*Description of the task*
The word "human" marks the lines to find; copy every such line from the data below.

Stored items

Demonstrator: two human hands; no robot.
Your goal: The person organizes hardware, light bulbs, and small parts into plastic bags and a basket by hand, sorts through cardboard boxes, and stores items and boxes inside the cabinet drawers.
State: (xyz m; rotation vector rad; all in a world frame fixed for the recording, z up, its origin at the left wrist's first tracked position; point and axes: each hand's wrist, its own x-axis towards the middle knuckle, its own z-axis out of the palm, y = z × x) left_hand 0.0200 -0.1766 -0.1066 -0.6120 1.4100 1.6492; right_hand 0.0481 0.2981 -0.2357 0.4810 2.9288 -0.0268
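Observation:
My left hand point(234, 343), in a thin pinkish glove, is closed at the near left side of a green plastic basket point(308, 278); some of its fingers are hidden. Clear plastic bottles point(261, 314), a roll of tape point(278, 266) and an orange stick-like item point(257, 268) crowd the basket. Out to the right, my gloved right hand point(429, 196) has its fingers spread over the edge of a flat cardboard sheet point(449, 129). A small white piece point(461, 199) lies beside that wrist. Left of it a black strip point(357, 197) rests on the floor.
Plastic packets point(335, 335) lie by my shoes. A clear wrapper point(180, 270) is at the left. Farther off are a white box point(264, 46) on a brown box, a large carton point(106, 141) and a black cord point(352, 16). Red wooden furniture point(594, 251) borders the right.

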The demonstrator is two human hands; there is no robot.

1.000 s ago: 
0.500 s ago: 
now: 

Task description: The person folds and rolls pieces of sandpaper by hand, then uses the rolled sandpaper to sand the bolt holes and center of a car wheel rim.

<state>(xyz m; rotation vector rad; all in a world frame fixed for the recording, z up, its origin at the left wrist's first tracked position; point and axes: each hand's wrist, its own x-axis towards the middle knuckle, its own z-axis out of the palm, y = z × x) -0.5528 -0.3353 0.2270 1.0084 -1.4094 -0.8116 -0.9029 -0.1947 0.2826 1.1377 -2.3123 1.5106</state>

*Exercise solution*
Demonstrator: two human hands; no robot.
The demonstrator is two human hands; there is no robot.

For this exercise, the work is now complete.